A Bountiful man was charged Wednesday with five felonies accusing him of soliciting help from a co-worker to kill five people by putting explosives in their vehicles. (Spenser Heaps, Deseret News)

SALT LAKE CITY — A Bountiful man was charged Wednesday with soliciting help from a co-worker to kill five people by putting explosives in their vehicles.

Robert Jack Turville, 62, is charged in 3rd District Court with five counts of criminal solicitation, a first-degree felony, and two counts of contacting a victim while in custody, a class B misdemeanor.

The investigation began June 4 when Unified police were called to Sportsman’s Warehouse, 165 W. 7200 South, on a report that a recently terminated employee had asked a co-worker to help him kill five people.

The co-worker told detectives that Turville had been talking about his “messy divorce” and made comments that when “pushed too far” he “wouldn’t stand for disrespect,” according to charging documents.

Police say Turville then purchased two 20-round boxes of long-range ammunition. Later, Turville talked to the co-worker again in the break room “and started to discuss justifiable reasons to kill people,” the charges state.

“Turville said that he would be able and willing to kill by any means necessary, and specifically mentioned a binary explosive called Tannerite and its destructive capabilities,” according to the charges.

He then leaned in close to the other employee and asked, “If I were to kill five different people in five different places with Tannerite in the headrest of their cars, how would I do that and can you help?” the charges say.

Turville allegedly told the co-worker he wanted to shoot the Tannerite from a distance to ignite it and use enough explosives to “ensure death as well as incinerate the vehicle.”

The comments alarmed the co-worker who then began recording his conversation with Turville, who again stated he was “100% committed to taking a life,” according to the charging documents.

According to prosecutors, Turville was targeting family members, his estranged wife’s divorce attorney, and members of his church before planning to kill himself.

After receiving the information, a search warrant was obtained for Turville’s home where a rifle, several handguns, “armor-piercing bullets” and 2.5 pounds of “a binary explosive brand called Sonic Boom” were seized, investigators wrote in the charges.

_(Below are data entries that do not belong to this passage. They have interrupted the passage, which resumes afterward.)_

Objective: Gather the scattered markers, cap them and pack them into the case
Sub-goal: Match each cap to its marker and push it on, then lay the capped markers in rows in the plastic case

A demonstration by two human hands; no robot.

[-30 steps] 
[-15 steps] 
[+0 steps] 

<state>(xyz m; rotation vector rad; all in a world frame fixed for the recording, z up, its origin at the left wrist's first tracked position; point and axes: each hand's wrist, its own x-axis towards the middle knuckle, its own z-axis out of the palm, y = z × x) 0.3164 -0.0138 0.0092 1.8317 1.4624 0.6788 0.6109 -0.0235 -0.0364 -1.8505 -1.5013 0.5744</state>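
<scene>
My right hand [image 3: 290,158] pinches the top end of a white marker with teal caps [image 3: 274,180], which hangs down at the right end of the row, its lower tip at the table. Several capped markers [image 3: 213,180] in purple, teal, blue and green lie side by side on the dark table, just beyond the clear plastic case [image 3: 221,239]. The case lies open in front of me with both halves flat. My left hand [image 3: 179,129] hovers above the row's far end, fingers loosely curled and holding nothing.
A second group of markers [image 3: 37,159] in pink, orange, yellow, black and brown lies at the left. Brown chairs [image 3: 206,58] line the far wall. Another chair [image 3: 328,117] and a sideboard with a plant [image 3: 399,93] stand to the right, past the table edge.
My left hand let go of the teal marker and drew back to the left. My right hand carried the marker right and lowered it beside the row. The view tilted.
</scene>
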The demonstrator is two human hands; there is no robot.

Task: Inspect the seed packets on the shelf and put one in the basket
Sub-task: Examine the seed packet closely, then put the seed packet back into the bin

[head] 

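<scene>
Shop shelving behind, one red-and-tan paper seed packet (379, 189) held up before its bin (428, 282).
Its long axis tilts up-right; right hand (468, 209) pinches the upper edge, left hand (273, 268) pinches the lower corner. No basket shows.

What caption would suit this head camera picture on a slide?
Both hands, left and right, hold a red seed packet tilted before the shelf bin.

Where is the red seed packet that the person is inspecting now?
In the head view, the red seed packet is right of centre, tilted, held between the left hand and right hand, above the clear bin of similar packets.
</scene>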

Police found Turville at a family member’s home in Millcreek and arrested him. When asked if there were any explosives in the home that would harm officers serving the warrant, he stated there was a bottle the size of a mason jar with “a yellow powder inside” that would not harm anyone unless it was shot, the charges state. A total of 2.5 pounds of Tannerite was later recovered.

When Turville was booked into the Salt Lake County Jail, he was served with a protective order against his intended victims and told not to contact them. However, Turville called his estranged wife and another relative, claiming they were the only phone numbers he knew, the court documents say.

Prosecutors have requested Turville be held in jail without bail.